● **Data shown**
———
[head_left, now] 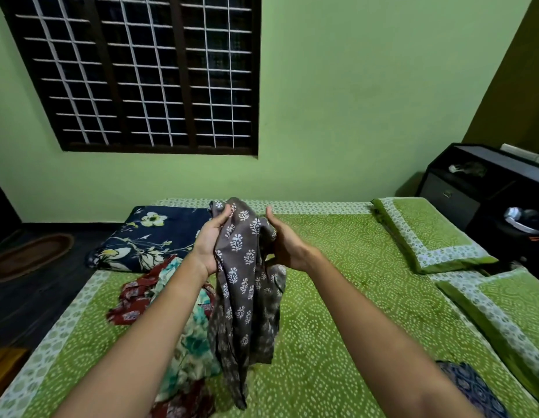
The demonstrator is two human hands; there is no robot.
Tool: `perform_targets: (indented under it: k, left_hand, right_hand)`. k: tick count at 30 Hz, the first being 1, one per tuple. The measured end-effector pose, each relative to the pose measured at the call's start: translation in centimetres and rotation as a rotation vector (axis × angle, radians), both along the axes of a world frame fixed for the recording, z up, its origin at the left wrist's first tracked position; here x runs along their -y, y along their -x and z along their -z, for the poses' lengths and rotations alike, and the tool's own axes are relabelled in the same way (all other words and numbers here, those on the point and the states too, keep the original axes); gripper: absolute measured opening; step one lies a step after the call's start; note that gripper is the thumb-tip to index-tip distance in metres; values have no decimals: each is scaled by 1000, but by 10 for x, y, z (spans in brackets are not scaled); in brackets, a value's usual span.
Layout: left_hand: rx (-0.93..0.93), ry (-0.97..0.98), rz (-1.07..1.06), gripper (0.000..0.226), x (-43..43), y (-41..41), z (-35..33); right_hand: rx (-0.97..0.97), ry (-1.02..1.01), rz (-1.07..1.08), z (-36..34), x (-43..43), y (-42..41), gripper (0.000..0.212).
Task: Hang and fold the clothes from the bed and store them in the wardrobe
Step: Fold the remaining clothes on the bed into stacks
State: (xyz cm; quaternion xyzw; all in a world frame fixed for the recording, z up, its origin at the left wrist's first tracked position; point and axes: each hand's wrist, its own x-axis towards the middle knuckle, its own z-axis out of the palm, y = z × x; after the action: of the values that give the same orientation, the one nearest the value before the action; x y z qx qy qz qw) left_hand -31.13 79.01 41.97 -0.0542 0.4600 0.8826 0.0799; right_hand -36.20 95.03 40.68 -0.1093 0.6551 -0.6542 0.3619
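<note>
The thumb of the left hand (212, 239) presses over the top fold of a grey printed garment (245, 297) while its fingers go behind the cloth, so the bunched upper edge sits pinched in that grip. Just beside it, the right hand (285, 244) faces inward, its fingers curled into the folds on the garment's other side and its thumb standing free of the fabric. The garment hangs between the two palms, raised above the bed (337, 282), its lower end hanging down over the green sheet. Left of it, red and teal clothes (171, 300) lie in a heap, with a navy floral cloth (150, 236) beyond. A blue patterned cloth (473, 387) lies near the right forearm.
</note>
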Motion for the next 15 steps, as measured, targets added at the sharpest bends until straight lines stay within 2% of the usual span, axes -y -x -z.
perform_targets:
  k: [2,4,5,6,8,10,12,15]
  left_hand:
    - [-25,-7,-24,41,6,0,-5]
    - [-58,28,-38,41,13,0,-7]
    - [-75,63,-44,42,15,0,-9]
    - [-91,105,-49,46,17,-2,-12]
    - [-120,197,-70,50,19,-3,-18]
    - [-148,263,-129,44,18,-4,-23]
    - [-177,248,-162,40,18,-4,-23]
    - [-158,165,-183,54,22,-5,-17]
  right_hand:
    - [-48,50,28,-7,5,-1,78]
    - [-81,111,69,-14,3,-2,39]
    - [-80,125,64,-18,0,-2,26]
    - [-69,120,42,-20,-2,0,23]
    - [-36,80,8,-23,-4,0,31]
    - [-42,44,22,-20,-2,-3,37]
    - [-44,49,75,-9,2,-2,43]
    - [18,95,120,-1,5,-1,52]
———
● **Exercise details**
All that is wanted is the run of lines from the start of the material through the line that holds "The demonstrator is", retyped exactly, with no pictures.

● **Task output**
[head_left, now] 
The demonstrator is two human hands; there is no robot.

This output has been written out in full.